A pesquisa também identificou uma associação entre a perda dentária e o baixo nível econômico, revelando como as desigualdades impactam a saúde de forma ampla e contínua. A saúde bucal, frequentemente negligenciada nas políticas públicas, é mais um reflexo da forma como o racismo estabelece uma cadeia de violências para manter a exploração, subalternização e controle da população negra. Como aponta o estudo, trata-se de uma “crueldade sistemática” que atravessa não apenas a vida, mas o corpo, os sentidos e o bem-estar dessa população.
A relação entre racismo e adoecimento também se expressa no câncer. Um estudo publicado na revista JAMA (Journal of the American Medical Association), realizado nos Estados Unidos, acompanhou durante 10 anos mulheres negras e brancas com câncer de mama e revelou que a discriminação racial, o estresse crônico e o isolamento social estão associados ao aumento de metástase entre mulheres negras.
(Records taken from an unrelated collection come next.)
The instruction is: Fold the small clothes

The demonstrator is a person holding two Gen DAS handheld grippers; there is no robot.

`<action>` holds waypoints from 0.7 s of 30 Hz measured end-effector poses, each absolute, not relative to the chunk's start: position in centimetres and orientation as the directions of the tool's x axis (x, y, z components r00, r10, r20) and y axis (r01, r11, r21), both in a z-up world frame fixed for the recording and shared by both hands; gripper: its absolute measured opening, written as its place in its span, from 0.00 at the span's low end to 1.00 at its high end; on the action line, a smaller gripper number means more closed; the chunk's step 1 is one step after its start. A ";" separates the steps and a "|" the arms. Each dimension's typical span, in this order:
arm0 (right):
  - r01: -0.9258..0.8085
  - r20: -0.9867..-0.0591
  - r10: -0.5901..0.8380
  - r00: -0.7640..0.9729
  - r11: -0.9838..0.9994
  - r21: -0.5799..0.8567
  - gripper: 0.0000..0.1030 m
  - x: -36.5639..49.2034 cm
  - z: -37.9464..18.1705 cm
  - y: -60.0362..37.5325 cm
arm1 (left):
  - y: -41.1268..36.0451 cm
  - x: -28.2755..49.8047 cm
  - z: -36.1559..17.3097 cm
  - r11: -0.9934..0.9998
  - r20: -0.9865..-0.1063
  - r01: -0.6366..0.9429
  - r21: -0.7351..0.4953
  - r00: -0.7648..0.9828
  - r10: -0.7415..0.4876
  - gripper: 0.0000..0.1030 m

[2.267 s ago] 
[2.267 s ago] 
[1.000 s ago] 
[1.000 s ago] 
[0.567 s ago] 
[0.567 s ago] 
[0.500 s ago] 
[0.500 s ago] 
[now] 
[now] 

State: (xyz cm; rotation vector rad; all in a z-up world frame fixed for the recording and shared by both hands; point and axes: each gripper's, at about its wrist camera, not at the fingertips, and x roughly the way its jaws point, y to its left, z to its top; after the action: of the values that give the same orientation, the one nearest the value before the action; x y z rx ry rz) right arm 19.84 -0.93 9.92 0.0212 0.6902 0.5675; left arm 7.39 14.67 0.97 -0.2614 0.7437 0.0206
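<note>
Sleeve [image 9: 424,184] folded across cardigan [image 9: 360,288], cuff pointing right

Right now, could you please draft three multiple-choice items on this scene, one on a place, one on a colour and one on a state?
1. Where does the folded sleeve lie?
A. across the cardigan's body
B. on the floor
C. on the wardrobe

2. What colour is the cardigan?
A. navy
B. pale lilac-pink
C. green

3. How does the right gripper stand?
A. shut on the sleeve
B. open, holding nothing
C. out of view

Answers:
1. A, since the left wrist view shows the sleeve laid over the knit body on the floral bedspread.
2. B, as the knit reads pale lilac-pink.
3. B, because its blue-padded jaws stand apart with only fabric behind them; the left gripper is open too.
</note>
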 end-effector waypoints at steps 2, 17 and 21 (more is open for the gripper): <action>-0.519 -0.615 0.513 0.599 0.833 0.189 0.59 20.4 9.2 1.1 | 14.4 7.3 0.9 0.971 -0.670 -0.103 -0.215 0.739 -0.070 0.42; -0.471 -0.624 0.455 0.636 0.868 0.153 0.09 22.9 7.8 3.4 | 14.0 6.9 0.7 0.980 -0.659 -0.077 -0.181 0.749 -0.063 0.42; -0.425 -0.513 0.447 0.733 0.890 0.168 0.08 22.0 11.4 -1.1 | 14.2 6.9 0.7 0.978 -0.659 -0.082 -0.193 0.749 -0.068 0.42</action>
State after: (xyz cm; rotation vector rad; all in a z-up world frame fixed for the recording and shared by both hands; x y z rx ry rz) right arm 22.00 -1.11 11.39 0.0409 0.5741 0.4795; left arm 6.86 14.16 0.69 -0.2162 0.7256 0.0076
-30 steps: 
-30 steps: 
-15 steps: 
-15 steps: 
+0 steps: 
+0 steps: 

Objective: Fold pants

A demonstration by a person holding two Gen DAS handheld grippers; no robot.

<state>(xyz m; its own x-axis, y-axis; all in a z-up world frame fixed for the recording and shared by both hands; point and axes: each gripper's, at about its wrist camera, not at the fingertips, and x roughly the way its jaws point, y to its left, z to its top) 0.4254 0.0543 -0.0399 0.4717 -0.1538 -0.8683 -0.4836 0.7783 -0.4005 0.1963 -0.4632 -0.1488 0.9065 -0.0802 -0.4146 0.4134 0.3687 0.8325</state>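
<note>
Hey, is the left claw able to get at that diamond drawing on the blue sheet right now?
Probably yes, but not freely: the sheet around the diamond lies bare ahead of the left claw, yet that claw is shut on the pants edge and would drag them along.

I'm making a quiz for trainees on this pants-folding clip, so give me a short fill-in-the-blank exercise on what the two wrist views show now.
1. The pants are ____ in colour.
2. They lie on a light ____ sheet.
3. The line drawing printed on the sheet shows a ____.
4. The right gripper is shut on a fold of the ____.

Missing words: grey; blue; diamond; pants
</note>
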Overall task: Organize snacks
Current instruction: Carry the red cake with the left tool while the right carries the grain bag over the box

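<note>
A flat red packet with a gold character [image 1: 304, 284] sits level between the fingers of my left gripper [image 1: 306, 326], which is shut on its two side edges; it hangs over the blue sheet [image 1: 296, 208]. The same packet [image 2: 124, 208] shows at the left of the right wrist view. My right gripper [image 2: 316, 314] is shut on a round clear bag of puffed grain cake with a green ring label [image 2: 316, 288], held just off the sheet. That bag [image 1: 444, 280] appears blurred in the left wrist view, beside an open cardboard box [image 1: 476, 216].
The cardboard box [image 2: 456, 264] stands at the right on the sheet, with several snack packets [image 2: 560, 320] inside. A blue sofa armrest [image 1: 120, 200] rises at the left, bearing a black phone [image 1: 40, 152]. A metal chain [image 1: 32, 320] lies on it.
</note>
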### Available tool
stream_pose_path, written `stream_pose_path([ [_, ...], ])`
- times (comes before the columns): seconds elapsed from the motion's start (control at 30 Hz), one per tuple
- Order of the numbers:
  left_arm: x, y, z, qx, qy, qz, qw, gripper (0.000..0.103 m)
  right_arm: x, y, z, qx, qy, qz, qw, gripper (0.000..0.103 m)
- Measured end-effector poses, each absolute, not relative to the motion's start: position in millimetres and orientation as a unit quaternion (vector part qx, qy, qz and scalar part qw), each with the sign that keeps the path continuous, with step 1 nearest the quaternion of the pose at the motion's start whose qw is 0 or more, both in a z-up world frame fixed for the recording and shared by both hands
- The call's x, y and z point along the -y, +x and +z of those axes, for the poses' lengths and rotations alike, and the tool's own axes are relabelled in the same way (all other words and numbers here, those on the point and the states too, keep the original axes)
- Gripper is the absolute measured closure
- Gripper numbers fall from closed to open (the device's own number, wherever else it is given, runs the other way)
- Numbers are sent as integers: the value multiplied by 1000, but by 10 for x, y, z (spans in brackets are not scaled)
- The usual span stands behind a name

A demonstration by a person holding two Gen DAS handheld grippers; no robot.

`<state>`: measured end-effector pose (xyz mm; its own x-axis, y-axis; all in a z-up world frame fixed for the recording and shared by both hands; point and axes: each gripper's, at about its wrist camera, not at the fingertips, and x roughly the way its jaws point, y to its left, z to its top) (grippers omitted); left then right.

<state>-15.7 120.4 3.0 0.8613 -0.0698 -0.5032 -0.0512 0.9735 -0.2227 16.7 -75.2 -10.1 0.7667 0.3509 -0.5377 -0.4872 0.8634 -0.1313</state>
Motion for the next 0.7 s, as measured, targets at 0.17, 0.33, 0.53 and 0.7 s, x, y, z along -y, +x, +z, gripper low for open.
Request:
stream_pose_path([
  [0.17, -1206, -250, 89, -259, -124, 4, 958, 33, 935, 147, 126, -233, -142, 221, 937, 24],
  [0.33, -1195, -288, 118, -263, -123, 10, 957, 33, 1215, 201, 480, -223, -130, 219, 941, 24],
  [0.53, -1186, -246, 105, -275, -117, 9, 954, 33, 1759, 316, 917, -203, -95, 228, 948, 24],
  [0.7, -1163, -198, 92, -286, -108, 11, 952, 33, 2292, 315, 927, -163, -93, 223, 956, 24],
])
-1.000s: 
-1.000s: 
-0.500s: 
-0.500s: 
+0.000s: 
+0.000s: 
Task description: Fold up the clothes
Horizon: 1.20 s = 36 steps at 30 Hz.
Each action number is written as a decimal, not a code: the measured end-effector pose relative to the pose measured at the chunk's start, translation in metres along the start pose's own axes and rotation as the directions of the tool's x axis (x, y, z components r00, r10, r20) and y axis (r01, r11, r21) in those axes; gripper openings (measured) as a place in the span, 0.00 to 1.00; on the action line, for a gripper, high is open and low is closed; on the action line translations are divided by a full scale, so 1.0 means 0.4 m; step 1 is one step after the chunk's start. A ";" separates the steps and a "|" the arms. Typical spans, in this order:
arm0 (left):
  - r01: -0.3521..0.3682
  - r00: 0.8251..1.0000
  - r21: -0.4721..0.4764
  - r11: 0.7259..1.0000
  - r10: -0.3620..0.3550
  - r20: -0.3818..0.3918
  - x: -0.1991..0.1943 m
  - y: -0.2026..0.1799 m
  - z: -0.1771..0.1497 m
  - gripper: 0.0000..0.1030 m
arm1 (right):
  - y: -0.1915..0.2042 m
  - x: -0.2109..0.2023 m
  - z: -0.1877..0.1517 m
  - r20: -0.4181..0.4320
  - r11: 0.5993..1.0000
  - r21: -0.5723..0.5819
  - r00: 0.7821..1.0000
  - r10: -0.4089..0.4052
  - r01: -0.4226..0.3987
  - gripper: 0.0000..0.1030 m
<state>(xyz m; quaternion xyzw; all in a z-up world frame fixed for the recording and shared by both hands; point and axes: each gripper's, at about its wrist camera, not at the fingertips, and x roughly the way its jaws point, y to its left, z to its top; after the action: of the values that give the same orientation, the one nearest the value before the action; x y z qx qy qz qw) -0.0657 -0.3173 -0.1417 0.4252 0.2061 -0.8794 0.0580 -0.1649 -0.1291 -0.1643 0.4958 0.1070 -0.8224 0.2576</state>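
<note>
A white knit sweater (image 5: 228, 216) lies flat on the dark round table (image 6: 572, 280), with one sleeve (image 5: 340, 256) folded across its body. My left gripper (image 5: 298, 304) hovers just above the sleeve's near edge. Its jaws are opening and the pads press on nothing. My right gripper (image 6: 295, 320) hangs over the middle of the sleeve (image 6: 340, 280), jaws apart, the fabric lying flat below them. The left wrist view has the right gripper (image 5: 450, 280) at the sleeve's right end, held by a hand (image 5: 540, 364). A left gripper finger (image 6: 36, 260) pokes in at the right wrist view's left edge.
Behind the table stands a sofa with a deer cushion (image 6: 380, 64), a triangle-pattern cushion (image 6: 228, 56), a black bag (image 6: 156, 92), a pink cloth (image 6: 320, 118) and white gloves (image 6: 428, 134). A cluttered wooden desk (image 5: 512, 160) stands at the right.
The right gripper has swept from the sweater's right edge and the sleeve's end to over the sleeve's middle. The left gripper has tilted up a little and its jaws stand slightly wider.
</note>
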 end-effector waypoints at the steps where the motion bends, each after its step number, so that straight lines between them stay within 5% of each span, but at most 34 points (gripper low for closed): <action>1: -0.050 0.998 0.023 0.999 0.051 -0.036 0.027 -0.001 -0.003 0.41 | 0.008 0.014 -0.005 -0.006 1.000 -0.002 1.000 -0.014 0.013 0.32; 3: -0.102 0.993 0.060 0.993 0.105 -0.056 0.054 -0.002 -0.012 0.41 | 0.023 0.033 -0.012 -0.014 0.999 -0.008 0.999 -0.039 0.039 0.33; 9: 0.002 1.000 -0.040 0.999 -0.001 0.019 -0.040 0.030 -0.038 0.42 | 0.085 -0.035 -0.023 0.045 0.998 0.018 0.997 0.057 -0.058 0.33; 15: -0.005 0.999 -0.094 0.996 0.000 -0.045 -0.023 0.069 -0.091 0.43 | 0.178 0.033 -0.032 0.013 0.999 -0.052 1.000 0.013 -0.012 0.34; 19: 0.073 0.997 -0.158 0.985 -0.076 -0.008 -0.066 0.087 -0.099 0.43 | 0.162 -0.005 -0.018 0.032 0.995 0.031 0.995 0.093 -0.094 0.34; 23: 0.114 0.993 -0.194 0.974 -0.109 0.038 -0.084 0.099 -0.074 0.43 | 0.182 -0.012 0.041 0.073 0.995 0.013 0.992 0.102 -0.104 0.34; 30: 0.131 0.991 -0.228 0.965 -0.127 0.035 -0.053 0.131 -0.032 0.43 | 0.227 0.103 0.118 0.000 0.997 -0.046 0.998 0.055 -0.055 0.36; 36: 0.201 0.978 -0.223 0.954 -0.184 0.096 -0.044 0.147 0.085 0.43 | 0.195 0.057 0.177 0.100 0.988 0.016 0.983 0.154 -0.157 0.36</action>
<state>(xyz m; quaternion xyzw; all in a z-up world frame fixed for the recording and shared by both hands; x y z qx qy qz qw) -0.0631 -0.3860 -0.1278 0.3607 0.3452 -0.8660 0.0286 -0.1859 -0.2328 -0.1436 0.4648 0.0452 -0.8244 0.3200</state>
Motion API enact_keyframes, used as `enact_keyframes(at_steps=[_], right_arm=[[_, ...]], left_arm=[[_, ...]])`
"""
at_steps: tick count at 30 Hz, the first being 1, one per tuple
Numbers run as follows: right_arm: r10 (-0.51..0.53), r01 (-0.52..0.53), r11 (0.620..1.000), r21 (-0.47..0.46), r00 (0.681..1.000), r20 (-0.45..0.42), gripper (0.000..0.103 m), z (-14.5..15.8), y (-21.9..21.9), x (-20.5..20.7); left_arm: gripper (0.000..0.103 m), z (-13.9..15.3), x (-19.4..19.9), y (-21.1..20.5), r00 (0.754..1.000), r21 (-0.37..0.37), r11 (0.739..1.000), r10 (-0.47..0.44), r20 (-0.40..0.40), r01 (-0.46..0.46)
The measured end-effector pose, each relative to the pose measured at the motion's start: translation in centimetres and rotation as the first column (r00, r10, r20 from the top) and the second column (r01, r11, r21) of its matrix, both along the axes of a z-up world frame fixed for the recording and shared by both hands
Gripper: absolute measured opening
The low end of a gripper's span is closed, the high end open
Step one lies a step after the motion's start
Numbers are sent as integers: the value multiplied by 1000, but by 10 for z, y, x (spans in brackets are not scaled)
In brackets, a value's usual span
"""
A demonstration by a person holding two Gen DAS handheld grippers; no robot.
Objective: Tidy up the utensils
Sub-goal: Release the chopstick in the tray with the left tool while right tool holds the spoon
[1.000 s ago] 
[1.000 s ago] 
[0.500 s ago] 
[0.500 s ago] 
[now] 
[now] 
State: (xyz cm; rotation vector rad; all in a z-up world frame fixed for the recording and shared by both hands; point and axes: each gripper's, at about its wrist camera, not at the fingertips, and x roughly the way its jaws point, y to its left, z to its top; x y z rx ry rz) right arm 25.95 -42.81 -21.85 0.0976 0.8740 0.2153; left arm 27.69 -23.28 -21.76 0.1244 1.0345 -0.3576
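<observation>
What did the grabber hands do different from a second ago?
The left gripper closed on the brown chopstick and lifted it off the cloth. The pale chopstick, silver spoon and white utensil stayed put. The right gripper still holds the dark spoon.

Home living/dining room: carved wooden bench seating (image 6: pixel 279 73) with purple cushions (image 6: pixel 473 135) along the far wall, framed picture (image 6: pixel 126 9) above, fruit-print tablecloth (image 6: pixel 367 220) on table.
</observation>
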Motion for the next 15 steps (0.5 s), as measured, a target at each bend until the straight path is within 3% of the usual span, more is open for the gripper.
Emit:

O racismo, enquanto fator biológico e social, ativa respostas inflamatórias no corpo e modifica o funcionamento do sistema imunológico, o que afeta diretamente a progressão da doença. No Brasil, o cenário é igualmente alarmante: segundo o Instituto Nacional de Câncer, mulheres negras têm 57% mais chances de morrer de câncer de mama do que mulheres brancas, em grande parte devido ao acesso tardio ao diagnóstico e ao tratamento pelo SUS. Mesmo sendo 80% dos usuários do sistema público, a população negra continua sendo a última a ser atendida — quando é atendida.
Conselho Nacional de Saúde
Dezoito anos após a aprovação da Política Nacional de Saúde Integral da População Negra (PNSIPN), o país ainda está longe de garantir esse direito. Embora aprovada pelo Conselho Nacional de Saúde em 2006 e formalizada por portaria em 2009, a política segue sem implementação plena. Criada a partir da pressão dos movimentos negros, especialmente pelo movimento de mulheres negras, que denunciaram práticas como esterilização forçada, a PNSIPN deveria ser um instrumento de combate ao racismo no SUS. Na prática, segue sendo ignorada ou mal aplicada.
Em 2024, o Conselho Nacional de Saúde reconheceu os terreiros de candomblé como equipamentos de promoção de saúde e cuidado. Porém, tecnologias ancestrais negras para o cuidado da saúde não são reconhecidas e amplamente disseminadas no SUS como práticas capazes de restabelecer a saúde do corpo e da mente.
A PNSIPN parte dos princípios do SUS e reconhece o racismo como determinante social da saúde. Mas reconhecer não basta. O desafio está em garantir que o sistema público funcione para todos e isso não acontece enquanto o racismo seguir sendo a regra, e não a exceção. E haja processos de resistência nessa história: Nos anos 1980, o movimento negro já colocava o direito à saúde como pauta estratégica; Em 1995, surge o Grupo de Trabalho Interministerial para valorização da saúde da população negra; Em 2001, o Brasil assina a Declaração de Durban e, só cinco anos depois, aprova a política.
Falar em equidade na saúde sem enfrentar o racismo é continuar escolhendo quem vive e quem morre. É preciso romper com a lógica de que o cuidado é privilégio. Saúde é direito mas, no Brasil, ainda é um direito negado para corpos negros.